A few years ago, Alcor Life Extension Foundation, the Scottsdale, ArizonaÐbased cryonics company that is reportedly storing Red Sox legend Ted Williams’s frozen carcass, was investigated for freezing the head of an 83-year-old woman before she was declared legally dead. Alcor’s attorney called in depositions from top scientists; Eric Drexler, the father of nanotechnology, asserted that “future medicine will one day be able to build cells, tissues, and organs to repair damaged tissues.” Hans Moravec, head of the Mobile Robot Laboratory at Carnegie Mellon University’s Robotics Institute, in Pittsburgh, took the idea further. “It requires only a moderately liberal extrapolation of present technical trends,” he said, “to admit the future possibility of reversing the effects of particular diseases, of aging, and of death, as currently defined.”


It is at least possible, in other words, that we stand somewhere near the dawn of that great human dream, life eternal. So why does it sound a little…nasty?


ALWAYS BEFORE, life has meant passing through. Making way for those who will come after. Coming to terms with decline. Living intensely in the moments we get. Accepting that the day will come when, instead of telemarking off the icy cornice, we’ll rock by the fire and remember telemarking off the icy cornice. Understanding that, like everything before us, we will rot our way back into the woof and warp of the planet. That’s what humans are: animals that can anticipate their demise.


And being human has always meant being, in some irreducible way, yourself. Not a genetically programmed machine designed for maximum performance, not an interface with silicon or with nanomachines giving you more power by orders of magnitude. That basic identification—I am me—is the reason that, in the end, activities like sports have real meaning. Otherwise it doesn’t mean much to accomplish anything, because who is it doing the accomplishing?


Think I’m exaggerating? The same theorists working to get rid of the human heart are also busy imagining sports the new breed of humans—or semi-robots—might want to play. “This could be an especially interesting prospect for highly dangerous activities you might not otherwise have the nerve to try,” writes nanotech pioneer Robert Freitas in his essay “The Birth of the Cyborg.” Boxing, parachuting, mountaineering.
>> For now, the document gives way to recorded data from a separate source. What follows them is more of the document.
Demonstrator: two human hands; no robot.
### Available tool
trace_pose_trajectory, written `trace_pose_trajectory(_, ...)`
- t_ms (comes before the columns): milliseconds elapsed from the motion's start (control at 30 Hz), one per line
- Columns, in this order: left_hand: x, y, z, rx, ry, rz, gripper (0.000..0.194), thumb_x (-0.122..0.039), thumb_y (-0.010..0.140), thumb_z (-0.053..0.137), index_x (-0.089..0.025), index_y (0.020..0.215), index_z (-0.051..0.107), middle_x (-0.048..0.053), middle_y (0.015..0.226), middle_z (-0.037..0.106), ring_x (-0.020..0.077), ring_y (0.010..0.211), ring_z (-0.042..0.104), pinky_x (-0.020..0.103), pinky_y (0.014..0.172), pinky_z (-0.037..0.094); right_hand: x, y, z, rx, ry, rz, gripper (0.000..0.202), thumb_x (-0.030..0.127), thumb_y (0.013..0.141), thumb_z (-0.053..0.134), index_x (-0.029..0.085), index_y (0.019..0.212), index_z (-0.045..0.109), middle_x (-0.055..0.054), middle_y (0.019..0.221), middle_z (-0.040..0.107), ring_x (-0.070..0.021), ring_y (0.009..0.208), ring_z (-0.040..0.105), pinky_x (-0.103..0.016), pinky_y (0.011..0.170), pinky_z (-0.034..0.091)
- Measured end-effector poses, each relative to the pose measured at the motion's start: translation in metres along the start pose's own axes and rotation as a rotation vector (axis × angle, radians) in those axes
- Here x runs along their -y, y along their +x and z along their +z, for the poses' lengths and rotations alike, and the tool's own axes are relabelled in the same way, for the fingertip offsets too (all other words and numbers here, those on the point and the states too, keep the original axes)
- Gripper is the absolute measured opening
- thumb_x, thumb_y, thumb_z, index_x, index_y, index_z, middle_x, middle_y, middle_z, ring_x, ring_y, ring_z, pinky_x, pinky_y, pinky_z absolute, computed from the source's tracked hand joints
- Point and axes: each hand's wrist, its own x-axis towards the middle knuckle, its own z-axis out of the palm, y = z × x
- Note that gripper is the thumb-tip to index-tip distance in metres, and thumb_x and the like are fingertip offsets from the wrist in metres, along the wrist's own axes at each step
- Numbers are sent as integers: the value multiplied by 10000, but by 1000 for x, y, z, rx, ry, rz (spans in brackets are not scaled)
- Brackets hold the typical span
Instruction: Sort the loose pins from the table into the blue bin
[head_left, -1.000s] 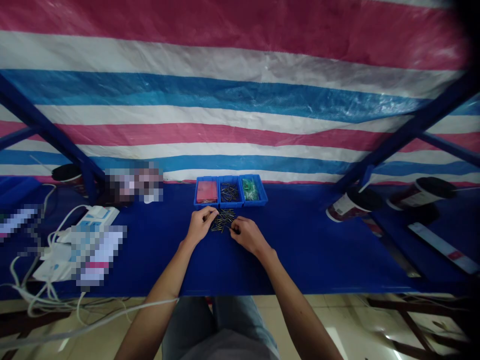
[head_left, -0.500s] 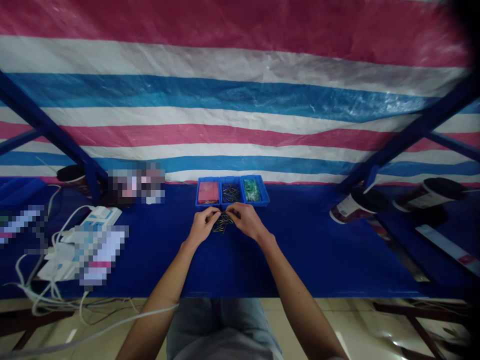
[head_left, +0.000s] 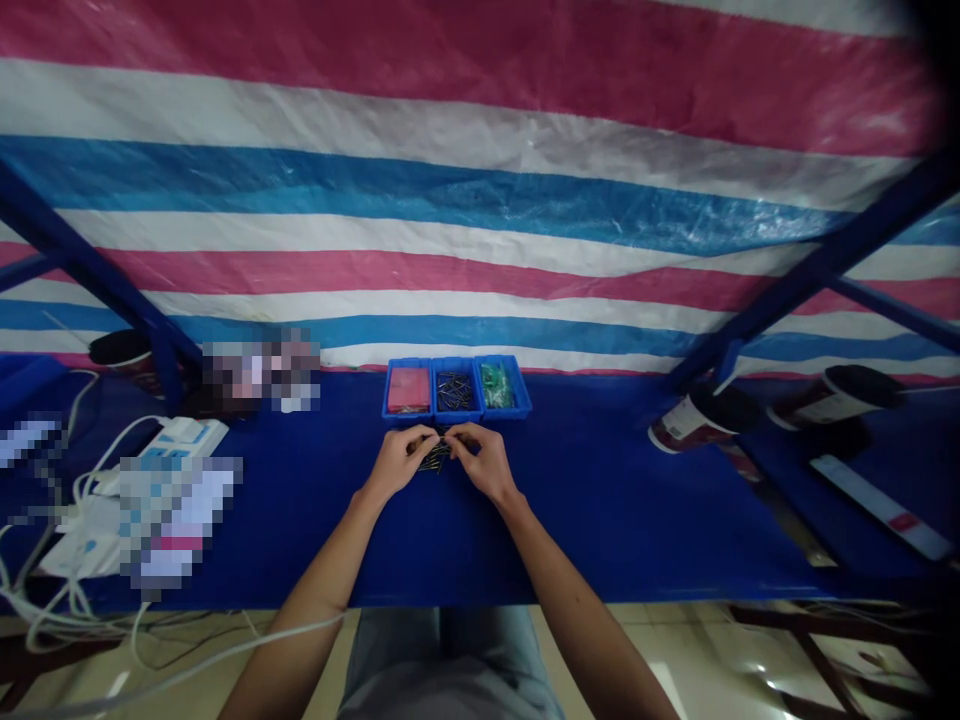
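Note:
My left hand (head_left: 401, 462) and my right hand (head_left: 486, 462) meet at the fingertips over a small pile of dark and brass-coloured screws (head_left: 433, 462) on the blue tabletop (head_left: 600, 500). Thumb and forefinger are pinched together on each hand. Anything between the fingertips is too small to make out. Just beyond the hands stand three joined blue bins (head_left: 407, 417). Flat pink packets (head_left: 409, 388) fill the left one. Dark screws (head_left: 454, 390) lie in the middle one, and green and clear plastic pieces (head_left: 496, 388) in the right one.
A white power strip (head_left: 169, 450) with tangled white cables (head_left: 82, 600) lies to the left. Lidded paper cups (head_left: 682, 420) stand at the right, near a pale flat strip (head_left: 877, 505). Blue frame bars (head_left: 780, 270) slant up before a striped sheet (head_left: 480, 180).
My hands have drawn closer, their fingertips now meeting over the screws; before, a gap lay between them. The whole view has shifted slightly.

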Motion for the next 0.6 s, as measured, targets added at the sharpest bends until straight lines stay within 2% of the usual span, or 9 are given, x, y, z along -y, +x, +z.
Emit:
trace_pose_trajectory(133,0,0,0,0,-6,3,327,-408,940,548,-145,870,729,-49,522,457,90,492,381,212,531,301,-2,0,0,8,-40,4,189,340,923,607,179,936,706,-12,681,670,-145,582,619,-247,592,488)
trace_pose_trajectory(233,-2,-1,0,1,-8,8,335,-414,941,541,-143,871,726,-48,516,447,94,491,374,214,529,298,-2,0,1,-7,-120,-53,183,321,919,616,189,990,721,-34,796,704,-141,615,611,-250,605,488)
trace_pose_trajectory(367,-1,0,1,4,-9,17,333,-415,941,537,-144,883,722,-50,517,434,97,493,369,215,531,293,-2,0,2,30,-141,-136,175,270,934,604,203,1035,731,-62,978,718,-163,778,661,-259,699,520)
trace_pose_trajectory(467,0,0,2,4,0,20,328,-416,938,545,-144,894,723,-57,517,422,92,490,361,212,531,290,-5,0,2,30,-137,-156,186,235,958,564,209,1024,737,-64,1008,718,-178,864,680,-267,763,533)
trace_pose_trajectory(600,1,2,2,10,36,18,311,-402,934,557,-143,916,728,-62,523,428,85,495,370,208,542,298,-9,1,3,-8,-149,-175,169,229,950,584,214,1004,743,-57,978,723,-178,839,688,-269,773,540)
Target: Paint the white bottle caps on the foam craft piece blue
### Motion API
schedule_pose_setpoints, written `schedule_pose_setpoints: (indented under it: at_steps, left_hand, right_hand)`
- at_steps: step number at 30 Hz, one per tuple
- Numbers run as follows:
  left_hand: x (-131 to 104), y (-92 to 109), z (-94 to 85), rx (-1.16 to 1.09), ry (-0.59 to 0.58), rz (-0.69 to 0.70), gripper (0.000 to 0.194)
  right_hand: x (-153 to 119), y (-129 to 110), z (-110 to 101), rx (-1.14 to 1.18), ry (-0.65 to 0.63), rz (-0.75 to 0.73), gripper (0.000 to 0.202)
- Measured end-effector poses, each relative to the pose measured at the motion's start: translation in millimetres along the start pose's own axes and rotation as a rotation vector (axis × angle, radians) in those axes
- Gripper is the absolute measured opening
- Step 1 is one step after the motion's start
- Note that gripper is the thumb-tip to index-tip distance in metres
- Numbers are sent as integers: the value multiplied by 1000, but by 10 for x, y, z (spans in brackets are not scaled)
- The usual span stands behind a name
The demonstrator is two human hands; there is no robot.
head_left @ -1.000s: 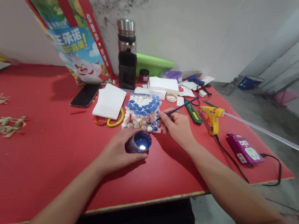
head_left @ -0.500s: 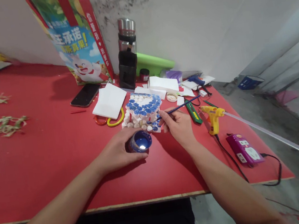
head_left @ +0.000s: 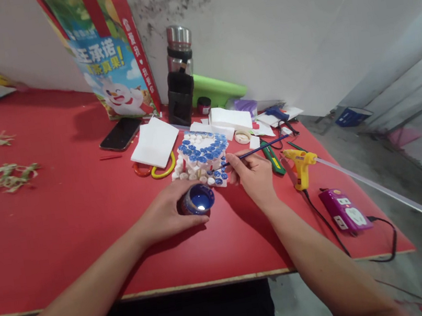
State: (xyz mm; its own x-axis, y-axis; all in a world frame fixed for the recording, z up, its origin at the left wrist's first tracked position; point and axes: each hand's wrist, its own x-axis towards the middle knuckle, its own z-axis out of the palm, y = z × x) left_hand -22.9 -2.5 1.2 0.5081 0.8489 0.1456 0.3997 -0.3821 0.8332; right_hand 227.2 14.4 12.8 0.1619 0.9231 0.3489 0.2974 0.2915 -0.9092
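Note:
My left hand is wrapped round a small jar of blue paint, tilted so its mouth faces me. Between the fingers of my right hand is a thin dark-blue paintbrush, its tip at the front of a small craft model. The model is covered with round pieces; many on its upper part and right side are blue, while those at the front left are white. Whether the bristles touch a piece I cannot tell.
Behind the model lie white sheets, scissors with red and yellow handles and a phone. At right are a green utility knife, a yellow glue gun and a purple power strip. A flask and a bag stand behind.
My right hand and the brush have shifted slightly to the right. My left hand and the paint jar stay in place.

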Motion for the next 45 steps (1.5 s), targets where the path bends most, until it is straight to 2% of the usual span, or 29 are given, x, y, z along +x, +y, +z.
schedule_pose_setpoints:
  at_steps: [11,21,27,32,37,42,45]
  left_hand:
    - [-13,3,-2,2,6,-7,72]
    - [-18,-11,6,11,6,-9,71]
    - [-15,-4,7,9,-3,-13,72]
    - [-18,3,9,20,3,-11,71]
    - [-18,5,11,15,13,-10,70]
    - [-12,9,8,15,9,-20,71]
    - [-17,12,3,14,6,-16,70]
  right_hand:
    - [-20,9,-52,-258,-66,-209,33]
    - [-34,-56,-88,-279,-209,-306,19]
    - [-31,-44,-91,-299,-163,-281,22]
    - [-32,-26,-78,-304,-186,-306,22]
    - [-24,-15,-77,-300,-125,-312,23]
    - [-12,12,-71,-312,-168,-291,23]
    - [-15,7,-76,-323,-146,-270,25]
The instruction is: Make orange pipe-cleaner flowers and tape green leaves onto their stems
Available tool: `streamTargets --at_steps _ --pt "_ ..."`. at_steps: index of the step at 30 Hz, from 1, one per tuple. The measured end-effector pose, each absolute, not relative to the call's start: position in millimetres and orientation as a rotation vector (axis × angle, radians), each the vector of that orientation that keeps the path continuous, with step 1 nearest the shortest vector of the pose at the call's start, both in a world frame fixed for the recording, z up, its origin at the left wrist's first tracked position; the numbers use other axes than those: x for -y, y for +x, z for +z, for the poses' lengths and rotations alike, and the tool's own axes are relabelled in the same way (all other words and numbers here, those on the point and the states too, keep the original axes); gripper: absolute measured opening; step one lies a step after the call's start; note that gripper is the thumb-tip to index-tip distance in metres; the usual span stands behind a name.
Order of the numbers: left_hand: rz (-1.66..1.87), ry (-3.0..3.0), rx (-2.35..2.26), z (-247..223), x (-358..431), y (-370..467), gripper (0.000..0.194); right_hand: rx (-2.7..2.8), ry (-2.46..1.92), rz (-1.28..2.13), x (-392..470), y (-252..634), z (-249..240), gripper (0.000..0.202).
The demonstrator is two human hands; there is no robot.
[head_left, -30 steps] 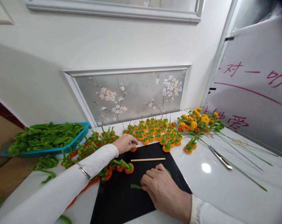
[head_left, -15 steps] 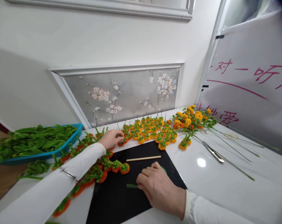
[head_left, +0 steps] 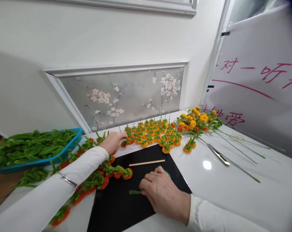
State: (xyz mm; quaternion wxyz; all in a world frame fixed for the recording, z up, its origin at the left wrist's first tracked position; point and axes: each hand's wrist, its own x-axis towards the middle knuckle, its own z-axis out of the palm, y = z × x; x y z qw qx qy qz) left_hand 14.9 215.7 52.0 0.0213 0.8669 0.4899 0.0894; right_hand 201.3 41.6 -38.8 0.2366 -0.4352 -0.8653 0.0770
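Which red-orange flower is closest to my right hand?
The rightmost red-orange flower on the black mat, left of your right hand; the others sit farther off.

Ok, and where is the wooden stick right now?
In the head view, the wooden stick lies in the lower middle, on the far part of the black mat, just beyond the right hand.

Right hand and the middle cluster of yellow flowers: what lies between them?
In the head view, a wooden stick on the black mat lies between the right hand and those yellow flowers.
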Motion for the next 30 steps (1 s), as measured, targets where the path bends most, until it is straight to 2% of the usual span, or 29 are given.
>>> streamTargets --at_steps 14,24,30 --pt "0.561 2.414 -1.530 86 -196 21 0.049 2.359 -1.188 0.223 -43 202 -40 0.006" --pt "0.267 2.534 -1.355 55 -199 41 0.029 2.371 -1.193 0.228 -41 202 -39 0.006" --pt "0.223 2.577 -1.405 62 -201 43 0.038 2.385 -1.190 0.215 -42 202 -39 0.006"
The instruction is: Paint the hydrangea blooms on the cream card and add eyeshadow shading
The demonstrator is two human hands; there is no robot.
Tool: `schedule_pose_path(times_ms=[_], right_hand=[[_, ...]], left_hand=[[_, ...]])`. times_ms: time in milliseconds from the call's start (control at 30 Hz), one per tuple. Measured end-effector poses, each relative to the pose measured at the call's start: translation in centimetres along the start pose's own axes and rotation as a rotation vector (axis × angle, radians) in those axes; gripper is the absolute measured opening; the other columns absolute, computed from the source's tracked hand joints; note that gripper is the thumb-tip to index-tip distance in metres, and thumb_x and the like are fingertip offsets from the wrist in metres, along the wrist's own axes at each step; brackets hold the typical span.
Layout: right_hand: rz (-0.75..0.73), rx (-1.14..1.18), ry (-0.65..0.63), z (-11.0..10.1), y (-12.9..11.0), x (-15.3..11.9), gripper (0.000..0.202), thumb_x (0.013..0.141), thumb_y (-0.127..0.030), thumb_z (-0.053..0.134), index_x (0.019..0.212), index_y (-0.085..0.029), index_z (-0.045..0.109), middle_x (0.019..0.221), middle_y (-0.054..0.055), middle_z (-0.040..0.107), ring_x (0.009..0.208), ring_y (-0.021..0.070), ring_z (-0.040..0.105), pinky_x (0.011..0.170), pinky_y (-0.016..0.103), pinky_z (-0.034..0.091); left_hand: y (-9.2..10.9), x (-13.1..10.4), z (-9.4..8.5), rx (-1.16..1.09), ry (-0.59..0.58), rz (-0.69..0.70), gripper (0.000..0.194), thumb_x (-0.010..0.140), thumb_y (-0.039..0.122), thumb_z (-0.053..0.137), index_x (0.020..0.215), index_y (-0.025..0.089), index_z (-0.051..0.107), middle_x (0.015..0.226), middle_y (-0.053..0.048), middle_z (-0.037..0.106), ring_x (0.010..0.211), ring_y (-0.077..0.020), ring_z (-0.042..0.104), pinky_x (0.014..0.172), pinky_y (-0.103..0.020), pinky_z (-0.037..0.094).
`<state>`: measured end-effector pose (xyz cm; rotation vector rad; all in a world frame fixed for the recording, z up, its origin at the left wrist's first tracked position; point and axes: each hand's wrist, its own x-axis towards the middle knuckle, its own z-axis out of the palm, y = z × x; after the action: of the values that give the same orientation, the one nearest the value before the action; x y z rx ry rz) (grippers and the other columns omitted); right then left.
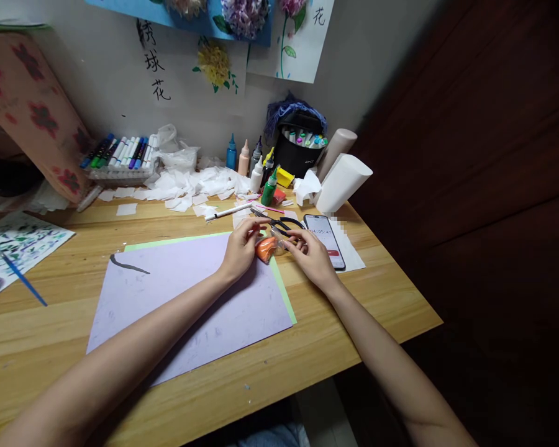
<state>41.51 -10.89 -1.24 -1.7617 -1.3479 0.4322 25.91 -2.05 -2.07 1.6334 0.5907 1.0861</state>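
Between my hands is a small clear plastic bag [266, 249] with a soft-looking orange lump inside, over the right edge of the lilac sheet [177, 298]. My left hand [242, 245] grips the bag's left side, fingers bent. At its other end, my right hand [311, 256] pinches the loose clear plastic between thumb and fingers. Just behind the bag lie black-handled scissors [291, 225], partly hidden by my fingers. A black curved stroke marks the lilac sheet's upper left, and a light green sheet [285, 292] shows beneath it.
A phone [326, 242] with a running timer lies right of my right hand. Behind stand paint bottles [269, 188], a black marker case [298, 152] and white paper rolls [345, 183]. Torn white paper [200, 183], markers [121, 152] and a blue brush [23, 277] are leftward.
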Motion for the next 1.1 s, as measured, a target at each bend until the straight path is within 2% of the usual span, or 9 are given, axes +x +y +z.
schedule_pose_path(times_ms=[133,267,367,467,533,667,800,1000,1100], right_hand=[[0.010,-0.039,-0.038,0.3,-0.1,0.0,0.029,0.080,-0.038,0.058,0.100,-0.018,0.061,0.090,0.005,0.060,0.063,0.0128,0.050,0.060,0.028,0.044],[0.018,-0.028,-0.051,0.5,-0.1,0.0,0.027,0.079,-0.038,0.058,0.098,-0.019,0.063,0.089,0.004,0.060,0.062,0.0130,0.049,0.061,0.028,0.043],[0.032,-0.002,-0.055,0.6,-0.1,0.0,0.027,0.079,-0.038,0.059,0.098,-0.018,0.062,0.088,0.004,0.060,0.061,0.0124,0.047,0.061,0.028,0.043],[0.047,0.041,-0.059,0.7,-0.2,0.0,0.026,0.079,-0.038,0.059,0.095,-0.018,0.061,0.090,0.004,0.061,0.060,0.0112,0.046,0.060,0.027,0.042],[0.060,0.075,-0.065,0.8,-0.2,0.0,0.024,0.079,-0.037,0.059,0.092,-0.018,0.061,0.090,0.004,0.062,0.059,0.0104,0.044,0.059,0.026,0.041],[0.087,0.145,-0.086,0.9,0.0,0.1,0.021,0.077,-0.037,0.060,0.084,-0.017,0.059,0.082,0.002,0.062,0.060,0.0105,0.046,0.057,0.024,0.039],[0.102,0.204,-0.133,0.9,0.1,0.1,0.022,0.077,-0.039,0.059,0.076,-0.017,0.058,0.070,0.000,0.059,0.061,0.0117,0.049,0.058,0.024,0.038],[0.125,0.256,-0.144,0.5,0.1,0.2,0.022,0.076,-0.040,0.058,0.075,-0.018,0.057,0.071,0.000,0.057,0.064,0.0123,0.051,0.062,0.026,0.040],[0.135,0.273,-0.133,0.3,0.2,0.3,0.021,0.077,-0.038,0.057,0.076,-0.018,0.057,0.074,0.001,0.060,0.067,0.0129,0.053,0.064,0.026,0.041]], left_hand=[[-0.2,-0.1,0.0,0.020,0.030,-0.016,0.013,0.075,0.020,0.061,0.086,0.017,0.067,0.090,-0.005,0.067,0.084,-0.0170,0.063,0.079,-0.031,0.051],[-0.2,-0.3,0.2,-0.031,0.036,-0.127,0.027,0.076,0.039,0.063,0.091,0.016,0.065,0.083,-0.005,0.069,0.073,-0.0175,0.065,0.068,-0.030,0.053],[0.0,-0.3,0.4,-0.133,-0.018,-0.185,0.039,0.088,0.045,0.043,0.110,0.017,0.058,0.093,-0.009,0.068,0.076,-0.0183,0.067,0.069,-0.033,0.054],[0.1,-0.3,0.3,-0.137,-0.079,-0.091,0.036,0.092,0.035,0.037,0.123,0.020,0.049,0.118,-0.011,0.059,0.096,-0.0191,0.063,0.083,-0.036,0.051],[0.1,-0.2,0.2,-0.053,-0.107,0.008,0.034,0.092,0.026,0.038,0.123,0.022,0.048,0.125,-0.009,0.054,0.108,-0.0188,0.056,0.093,-0.037,0.045],[0.3,-0.1,-0.1,0.202,-0.083,0.097,0.027,0.090,0.019,0.036,0.109,0.020,0.056,0.109,-0.007,0.056,0.105,-0.0186,0.051,0.093,-0.037,0.041],[0.9,-0.4,0.1,0.412,-0.105,0.104,0.024,0.087,0.034,0.046,0.104,0.019,0.055,0.102,-0.007,0.052,0.098,-0.0199,0.050,0.086,-0.035,0.043],[0.9,-1.2,0.5,0.879,-0.157,0.162,0.071,0.065,0.063,0.062,0.114,0.013,0.051,0.106,-0.014,0.049,0.096,-0.0289,0.047,0.081,-0.043,0.041],[0.6,-1.3,0.3,1.029,-0.221,0.152,0.063,0.069,0.065,0.056,0.106,0.014,0.055,0.102,-0.013,0.052,0.093,-0.0295,0.047,0.078,-0.042,0.040]])
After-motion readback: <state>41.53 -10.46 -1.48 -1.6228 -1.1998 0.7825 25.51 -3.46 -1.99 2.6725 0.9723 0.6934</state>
In such a world, people could “feel reckless,” Freitas says, “without risking personal harm.” Without, in other words, it meaning a thing. You could be Super Mario.


OR YOU COULD CHOOSE otherwise and be yourself. As the afternoon at Lahey wore on, there was one exam left: the stress test. I stripped down to my shorts while a pretty nurse shaved my chest and hooked me up to a set of monitors. I climbed aboard the treadmill and began to walk, in accordance with the standard Bruce protocol for the Treadmill Exercise Stress Test, beginning at 1.7 miles per hour on a 10 percent grade and getting steeper and harder every three minutes. But—and this will amaze health club athletes—you get to hold on to the front bar. It’s true that by the time the 21 minutes were up, my forearms were cramping. But it’s also true that I was going six miles per hour up a 22 percent grade. And I was still able to wheeze “No problem” every time the nurse asked me how I was doing. I aced the test—me, my own out-the-door-every-afternoon-for-a-run-bike-ski self.



“Now I’ll be able to say yes when people ask if anyone’s ever gotten all the way through,” the nurse said. Could one impress pretty nurses with a nonbeating nanoheart? Could one impress oneself? When I sat down with the doctor, we looked over all my numbers and calculated that there was a 3 percent chance I’d die of a coronary before the decade was out. Three percent’s not nothing, and in the next decade it will get higher, and the decade after that, and then, by God, it will someday happen. But I’ll take it. I can deal with being a real human.